Childhood survivors of cancer who are treated with anthacycline chemotherapy, such as doxorubicin (DOX), can develop late-onset cardiomyopathy years after chemotherapy. The mechanism(s) for progression of anthracycline cardiotoxicity to late cardiomyopathy is unknown. Because angiotensin II has been implicated in the progression of other cardiomyopathies, this investigation was undertaken to determine whether treatment with an angiotensinconverting enzyme (ACE) inhibitor, lisinopril, reduces the time-dependent effects of doxorubicin on cardiac gene expression and myocellular apoptosis. A single dose of saline (control) or doxorubicin (DOX treated; 2 mg/kg iv) was administered to rabbits. Control and DOX-treated groups were also subgrouped to receive lisinopril and designated as lisinopril or DOX + lisinopril, respectively (1 mg/kg/d oral), for 10 wk. Histopathology, as determined at the light and ultrastructural level, was consistent with a reduced number of cardiomyocytes relative to interstitial cells in the left ventricle (LV) of the DOX-treated group compared with control and DOX + lisinopril groups. Gene expression of the pro-atrial naturetic peptide (ANP), quantified by steady-state messenger ribonucleic acid (mRNA) levels with reverse transcriptase polymerase chain reaction (RT-PCR) and Southern blotting, increased approx 12-fold (n = 10; p < 0.05) in the LV of DOX-treated groups compared to control and DOX + lisinopril groups. Increased ANP mRNA expression following doxorubicin dosing was localized predominantly in ventricular myocytes by in situ hybridization. Deoxyribonucleic acid (DNA) fragmentation, determined by TUNEL (terminal deoxynucleotidyl transferase-mediated dUTP nick-end labeling), was increased in both DOX-treated and DOX + lisinopril groups compared to the control group. Lisinopril prevented both late-onset increased ventricular ANP expression and subsequent DOX-induced myocyte loss. The authors speculate that these protective effects of lisinopril are related to reduced ANP expression and myocyte loss, the latter possibly mediated by effects on myocellular apoptosis.

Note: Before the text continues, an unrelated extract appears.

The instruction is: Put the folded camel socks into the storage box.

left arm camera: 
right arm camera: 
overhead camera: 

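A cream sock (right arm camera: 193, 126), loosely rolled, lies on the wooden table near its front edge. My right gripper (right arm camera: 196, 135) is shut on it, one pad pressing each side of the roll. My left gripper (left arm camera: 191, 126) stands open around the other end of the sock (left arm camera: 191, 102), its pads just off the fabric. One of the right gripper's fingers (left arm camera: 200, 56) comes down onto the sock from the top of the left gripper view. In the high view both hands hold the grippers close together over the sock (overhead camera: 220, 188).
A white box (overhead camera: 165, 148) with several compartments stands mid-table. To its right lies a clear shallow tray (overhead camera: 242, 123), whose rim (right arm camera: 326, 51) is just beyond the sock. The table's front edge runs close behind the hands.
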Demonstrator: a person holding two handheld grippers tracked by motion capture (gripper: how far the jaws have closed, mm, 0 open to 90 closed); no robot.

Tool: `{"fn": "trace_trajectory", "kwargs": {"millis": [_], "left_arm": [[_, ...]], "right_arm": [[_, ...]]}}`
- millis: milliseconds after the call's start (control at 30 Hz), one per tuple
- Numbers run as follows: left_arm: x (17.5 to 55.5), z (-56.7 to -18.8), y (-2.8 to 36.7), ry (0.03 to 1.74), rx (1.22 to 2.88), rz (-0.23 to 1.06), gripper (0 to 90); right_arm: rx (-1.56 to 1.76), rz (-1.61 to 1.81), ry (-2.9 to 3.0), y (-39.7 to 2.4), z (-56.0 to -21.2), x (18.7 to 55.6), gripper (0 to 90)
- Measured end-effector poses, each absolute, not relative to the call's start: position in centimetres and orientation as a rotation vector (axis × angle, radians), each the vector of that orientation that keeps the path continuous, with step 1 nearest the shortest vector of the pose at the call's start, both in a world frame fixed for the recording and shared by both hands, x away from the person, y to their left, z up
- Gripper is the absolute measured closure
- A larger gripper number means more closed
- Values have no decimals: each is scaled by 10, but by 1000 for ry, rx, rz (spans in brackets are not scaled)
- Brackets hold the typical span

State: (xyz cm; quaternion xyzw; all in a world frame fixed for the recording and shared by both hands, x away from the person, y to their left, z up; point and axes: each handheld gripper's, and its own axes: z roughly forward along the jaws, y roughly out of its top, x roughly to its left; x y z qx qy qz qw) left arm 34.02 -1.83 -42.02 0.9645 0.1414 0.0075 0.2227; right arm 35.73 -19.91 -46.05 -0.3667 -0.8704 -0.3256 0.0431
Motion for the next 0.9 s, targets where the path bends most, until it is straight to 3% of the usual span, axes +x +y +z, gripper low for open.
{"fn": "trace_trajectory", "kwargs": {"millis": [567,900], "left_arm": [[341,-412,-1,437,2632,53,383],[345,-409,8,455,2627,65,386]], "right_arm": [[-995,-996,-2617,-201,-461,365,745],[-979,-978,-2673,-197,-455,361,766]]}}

接受蒽环类化疗药物(如阿霉素,DOX)治疗的癌症儿童幸存者,在化疗数年之后可能会出现迟发性心肌病。蒽环类药物心脏毒性进展为晚期心肌病的机制尚不清楚。由于血管紧张素II与其他心肌病的进展有关,因此进行了这项研究,以确定使用血管紧张素转换酶(ACE)抑制剂赖诺普利治疗是否能降低阿霉素对心脏基因表达和心肌细胞凋亡的时间依赖性影响。给兔子单次注射生理盐水(对照组)或阿霉素(DOX治疗组;2mg/kg静脉注射)。对照组和DOX治疗组也再分为接受赖诺普利治疗的亚组,分别命名为赖诺普利组或DOX+赖诺普利组(1mg/kg/d口服),持续10周。在光镜和超微结构水平上确定的组织病理学结果显示,与对照组和DOX+赖诺普利组相比,DOX治疗组左心室(LV)中心肌细胞数量相对于间质细胞数量减少。通过逆转录聚合酶链反应(RT-PCR)和Southern印迹法,以稳态信使核糖核酸(mRNA)水平定量测定的心房利钠肽(ANP)基因表达,在DOX治疗组的LV中比对照组和DOX+赖诺普利组增加了约12倍(n = 10;p < 0.05)。通过原位杂交发现,阿霉素给药后ANP mRNA表达增加主要定位于心室肌细胞。通过TUNEL(末端脱氧核苷酸转移酶介导的dUTP缺口末端标记)测定的脱氧核糖核酸(DNA)片段化,在DOX治疗组和DOX+赖诺普利组中均比对照组增加。赖诺普利可预防晚期心室ANP表达增加以及随后DOX诱导的心肌细胞丢失。作者推测,赖诺普利的这些保护作用与ANP表达降低和心肌细胞丢失减少有关,后者可能是通过对心肌细胞凋亡的影响介导的。